Is the customer throwing away your rule book for store merchandising?

Are the guidelines and tools you use to display becoming unworkable?

 

Retailers are having to respond to changing customer shopping habits by creating smaller, more flexible product stories, displayed individually or as part of a wider story.

 

Recent real life examples would be:

  • the migration of food shoppers to stores with smaller and more manageable assortments such as Lidl, Aldi and convenience formats of the big four.
  • the continuing strength of the, once doomed, department store sector offering edited and easy to digest assortments from a variety of brands.
  • the evolution of retailers such as “& more stories” breaking away from the traditional way that assortments are bought and handing power of choice to the customer
  • the focus of technological goods retail advertising on narrowing down a myriad of choice into a few appropriate product candidates.
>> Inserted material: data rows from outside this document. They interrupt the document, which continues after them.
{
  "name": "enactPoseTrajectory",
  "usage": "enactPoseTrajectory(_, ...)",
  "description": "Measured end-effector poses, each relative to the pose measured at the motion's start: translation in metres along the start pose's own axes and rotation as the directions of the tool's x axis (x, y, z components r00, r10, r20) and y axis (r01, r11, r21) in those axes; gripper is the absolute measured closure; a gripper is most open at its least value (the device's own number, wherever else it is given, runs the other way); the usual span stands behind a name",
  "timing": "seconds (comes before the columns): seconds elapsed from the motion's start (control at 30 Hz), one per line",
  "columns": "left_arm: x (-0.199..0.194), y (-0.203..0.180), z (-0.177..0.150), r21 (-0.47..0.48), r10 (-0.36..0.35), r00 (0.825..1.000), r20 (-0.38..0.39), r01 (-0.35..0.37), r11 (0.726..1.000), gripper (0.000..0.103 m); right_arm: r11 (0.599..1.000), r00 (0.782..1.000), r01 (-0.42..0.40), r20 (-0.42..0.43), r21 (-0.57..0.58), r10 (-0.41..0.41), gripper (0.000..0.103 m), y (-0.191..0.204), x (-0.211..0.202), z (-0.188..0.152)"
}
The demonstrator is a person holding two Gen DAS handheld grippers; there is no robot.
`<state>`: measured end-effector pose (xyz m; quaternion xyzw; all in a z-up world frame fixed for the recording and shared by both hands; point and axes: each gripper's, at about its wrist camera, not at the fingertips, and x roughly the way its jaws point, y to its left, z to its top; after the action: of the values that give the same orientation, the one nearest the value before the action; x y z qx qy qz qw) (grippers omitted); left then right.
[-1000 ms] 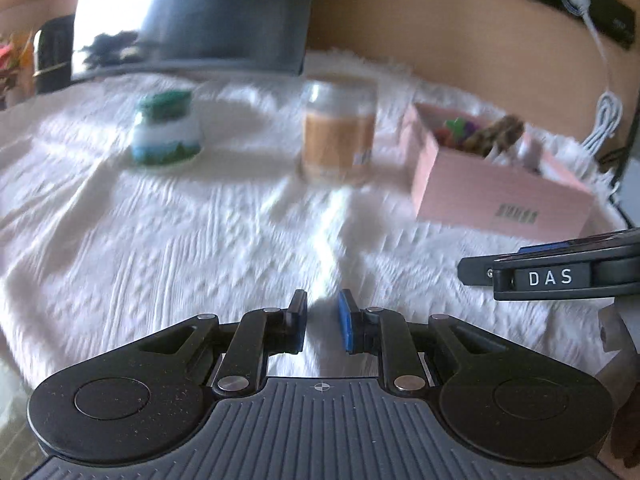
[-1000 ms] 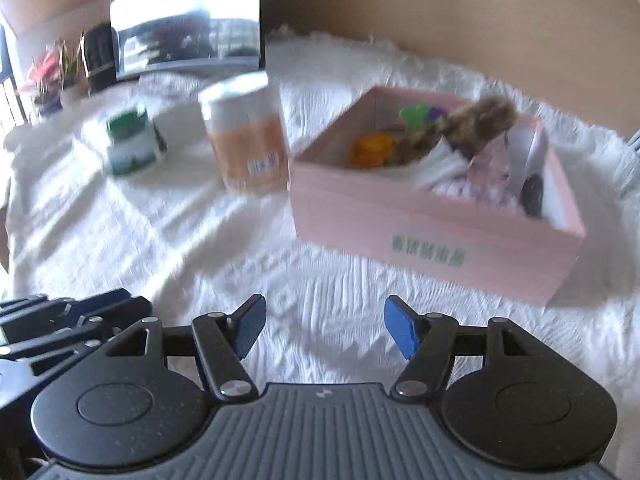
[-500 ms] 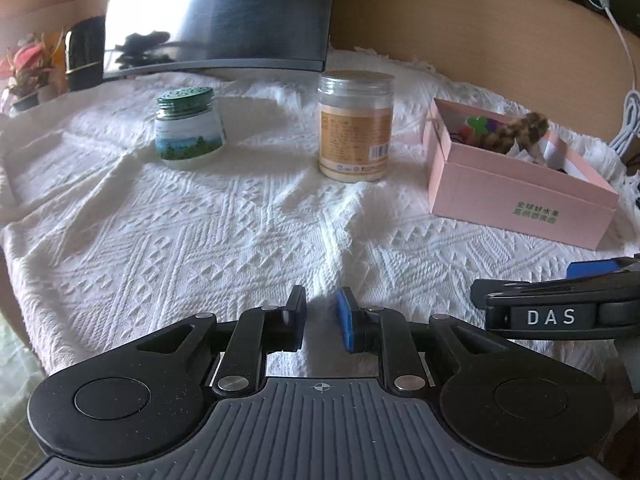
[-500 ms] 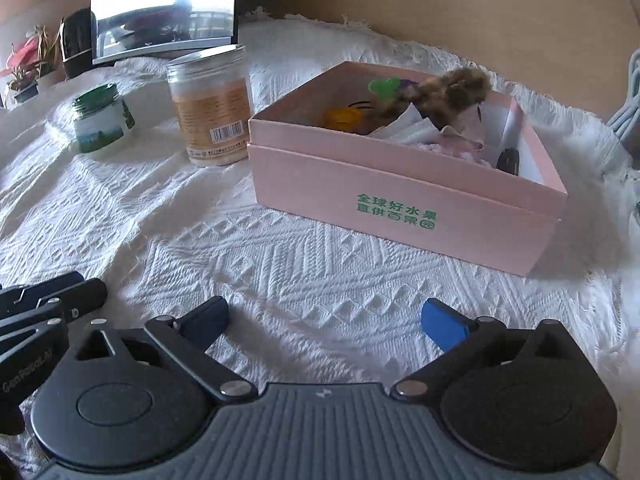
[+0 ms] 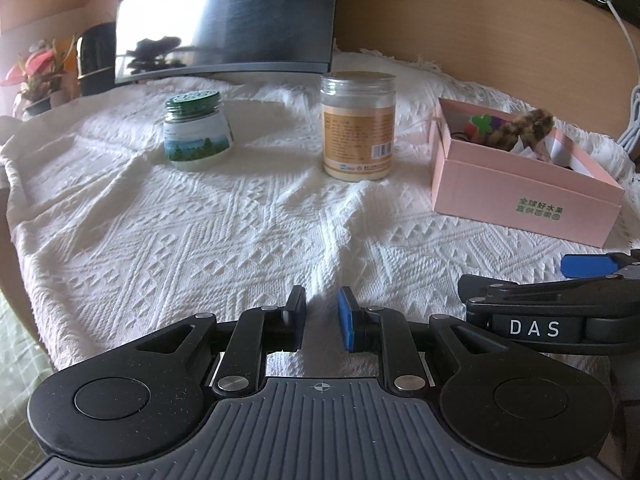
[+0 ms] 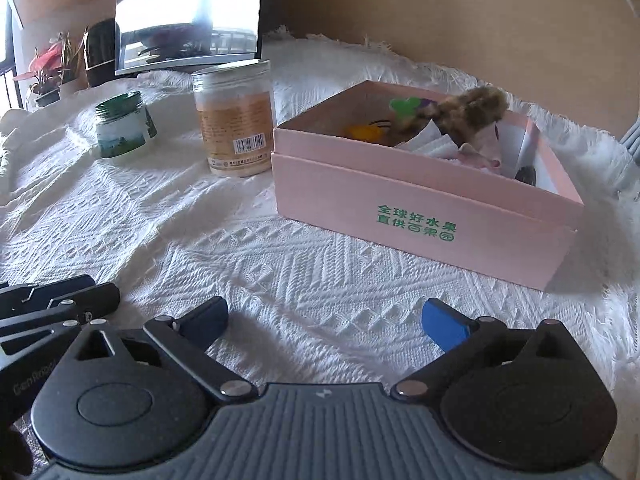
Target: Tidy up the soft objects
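Lying in an open pink cardboard box with green printed characters (image 6: 424, 216), ahead of and to the right of the right gripper's jaws, is the task's lot: a mottled brown furry soft toy (image 6: 468, 110) propped against the far rim, its long axis running slantwise from lower left to upper right; beside it a green soft piece (image 6: 404, 105), a yellow soft piece (image 6: 366, 131), folded white cloth (image 6: 430, 145) and a pale pink soft item (image 6: 478, 158); a small dark object in the box's right corner is too small to identify.

Right gripper (image 6: 325, 320): blue-padded jaws spread as wide as they go, having just been opening, nothing between them, only cloth below; the box stands near, just beyond the fingertips; judged the nearer hand for any reach into the box.

Left gripper (image 5: 322, 318): jaws drawn close with a narrow gap, pinching nothing; from here the box lies well off to the right and farther ahead, with the right gripper interposed at the right edge.

Beyond the left jaws: clear plastic jar with tan label and barcode (image 5: 357, 126), upright, just left of the box, apart from it; squat white jar with green lid and landscape label (image 5: 197, 132), upright, farther left.

Underlying all: white woven tablecloth with raised diamond pattern (image 6: 280, 264); at the back, a dark monitor (image 5: 228, 20), potted plants with red leaves (image 6: 50, 70), and a wooden wall.
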<state>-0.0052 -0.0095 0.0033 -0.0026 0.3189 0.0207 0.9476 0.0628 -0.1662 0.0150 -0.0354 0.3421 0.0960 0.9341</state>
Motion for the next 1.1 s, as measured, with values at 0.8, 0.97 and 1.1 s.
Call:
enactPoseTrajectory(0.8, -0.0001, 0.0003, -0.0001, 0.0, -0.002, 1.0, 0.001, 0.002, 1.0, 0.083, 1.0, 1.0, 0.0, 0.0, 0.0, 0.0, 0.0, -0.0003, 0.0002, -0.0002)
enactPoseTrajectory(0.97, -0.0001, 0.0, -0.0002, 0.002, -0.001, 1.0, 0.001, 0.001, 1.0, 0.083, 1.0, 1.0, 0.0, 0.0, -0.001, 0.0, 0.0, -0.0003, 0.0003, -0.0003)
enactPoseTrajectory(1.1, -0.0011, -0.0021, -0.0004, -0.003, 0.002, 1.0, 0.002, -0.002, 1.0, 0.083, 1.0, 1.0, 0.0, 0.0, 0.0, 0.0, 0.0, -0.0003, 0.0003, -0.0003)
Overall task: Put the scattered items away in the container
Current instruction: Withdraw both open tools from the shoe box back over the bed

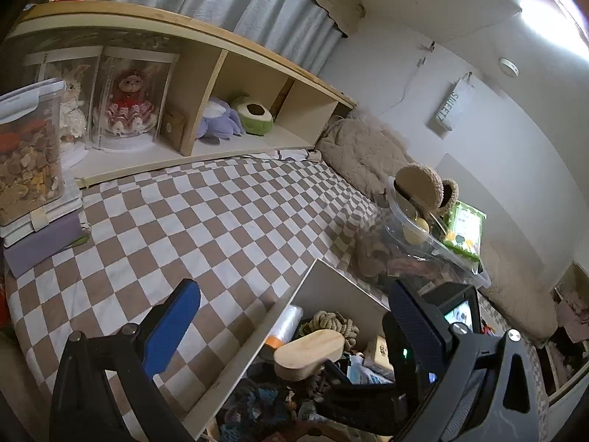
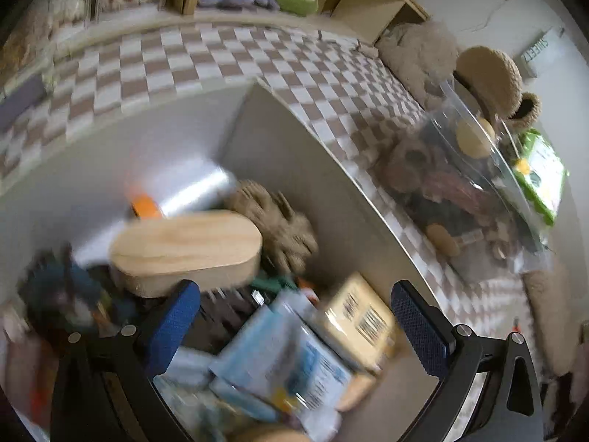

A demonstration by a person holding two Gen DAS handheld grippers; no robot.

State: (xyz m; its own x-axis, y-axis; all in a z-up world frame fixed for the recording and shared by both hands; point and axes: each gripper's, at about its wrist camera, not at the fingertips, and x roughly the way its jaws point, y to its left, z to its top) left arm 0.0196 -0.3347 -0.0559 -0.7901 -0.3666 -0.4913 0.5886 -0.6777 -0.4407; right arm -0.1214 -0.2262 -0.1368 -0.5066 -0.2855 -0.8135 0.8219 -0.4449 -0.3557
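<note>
A beige open box (image 1: 342,287) stands on the checkered bed, full of items: a wooden oval block (image 1: 309,353), a knotted rope toy (image 1: 335,322), a clear roll with an orange end (image 1: 285,326) and packets. My left gripper (image 1: 294,324) is open and empty above the box's near wall. The right gripper's body shows in the left wrist view (image 1: 434,335), over the box. In the right wrist view my right gripper (image 2: 294,316) is open and empty just above the box (image 2: 279,136), over the wooden block (image 2: 187,250), blue packets (image 2: 283,364) and a tan carton (image 2: 360,316). This view is motion-blurred.
A clear bin (image 1: 434,243) with a brown knitted hat (image 1: 419,184), a yellow ball and a green packet (image 1: 464,232) stands right of the box. A wooden shelf (image 1: 221,84) with dolls and plush toys runs behind. A food container (image 1: 29,154) on books stands left.
</note>
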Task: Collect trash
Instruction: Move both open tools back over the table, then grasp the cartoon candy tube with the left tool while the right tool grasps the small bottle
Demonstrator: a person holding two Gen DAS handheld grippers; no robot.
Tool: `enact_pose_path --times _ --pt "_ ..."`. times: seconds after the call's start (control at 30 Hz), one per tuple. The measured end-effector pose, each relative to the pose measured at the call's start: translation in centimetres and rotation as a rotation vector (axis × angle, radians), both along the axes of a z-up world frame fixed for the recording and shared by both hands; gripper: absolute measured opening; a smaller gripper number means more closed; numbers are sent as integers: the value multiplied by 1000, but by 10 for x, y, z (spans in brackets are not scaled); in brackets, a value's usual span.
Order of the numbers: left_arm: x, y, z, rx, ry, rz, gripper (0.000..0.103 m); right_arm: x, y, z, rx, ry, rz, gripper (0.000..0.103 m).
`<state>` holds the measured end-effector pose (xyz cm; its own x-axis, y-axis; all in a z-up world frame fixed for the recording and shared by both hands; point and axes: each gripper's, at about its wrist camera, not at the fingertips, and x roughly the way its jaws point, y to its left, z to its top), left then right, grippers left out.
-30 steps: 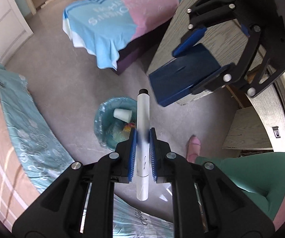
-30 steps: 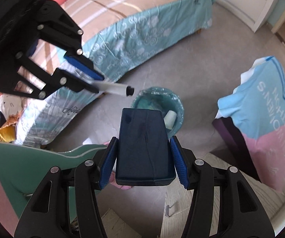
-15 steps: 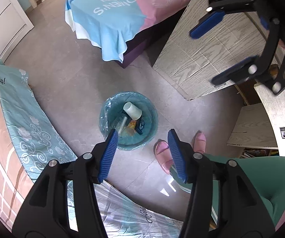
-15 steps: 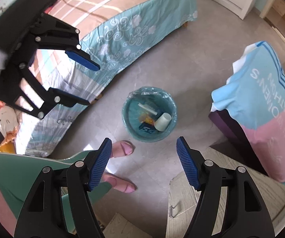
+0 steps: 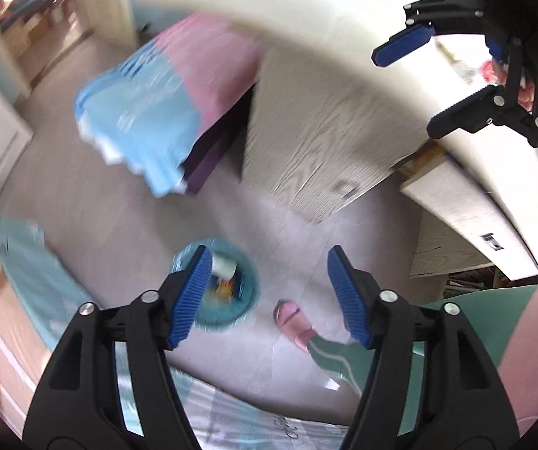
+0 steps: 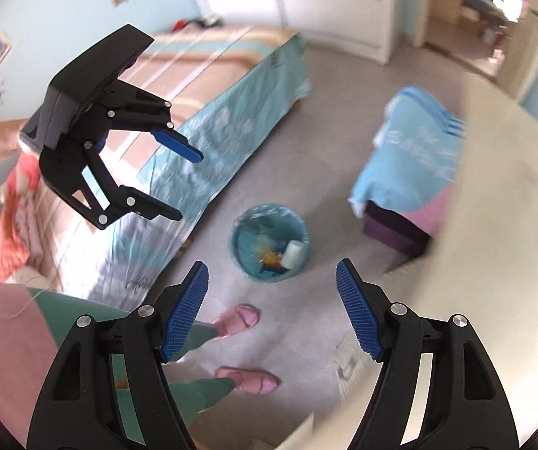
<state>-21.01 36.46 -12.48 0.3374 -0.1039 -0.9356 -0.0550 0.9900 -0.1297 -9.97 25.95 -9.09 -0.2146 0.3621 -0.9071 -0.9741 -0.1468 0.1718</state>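
Trash bin: a round bin with a teal liner stands on the floor; every place below is given from it.
Trash in it: a white cup lies against the wall on the bench side, with orange and blue scraps beside it; motion blur hides finer detail.
Left tool: the left tool hangs above the bin on the bed side, jaws spread wide, nothing between them.
Right tool: the right tool hangs above the bin's near rim, jaws also wide apart and empty.
Step in hand: both tools look free, so the likely step is to turn from the bin and find the next piece of trash.
Doing it well: lift clear of the rim before swinging, keep the two tools well apart, and leave the jaws wide until one is over a new item.
Worktop: the pale wood-grain worktop rises on the bin's far side from the bed; items on it are too blurred to name.
Bed: the bed with a teal patterned sheet lies near the bin.
Bench: a low bench under a blue and pink cloth stands near the bin, beside the worktop.
Feet: pink slippers stand just short of the bin; mind them when stepping away.
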Motion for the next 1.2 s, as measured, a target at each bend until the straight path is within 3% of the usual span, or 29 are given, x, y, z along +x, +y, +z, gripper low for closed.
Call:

Whilst good for customers, flexibility of product segmentation and display can make the role of VM much more difficult.

 

Everyday challenges include:

  • how to segment and coordinate with the correct balance for the customer
  • how to maintain assortment authority whilst injecting more dynamic excitement
  • how to maintain consistent displays across stores so that VM guidelines are relevant
  • how to balance “instructing” store staff with “educating for freedom”

 

All retailers operate in ever changing and “hostile” store environments reacting to both external pressures, and continuously having to accommodate new internal initiatives.


Is it now the time to develop new VM principles and display guidelines to allocate, group and present your assortment in response to changing customer preferences?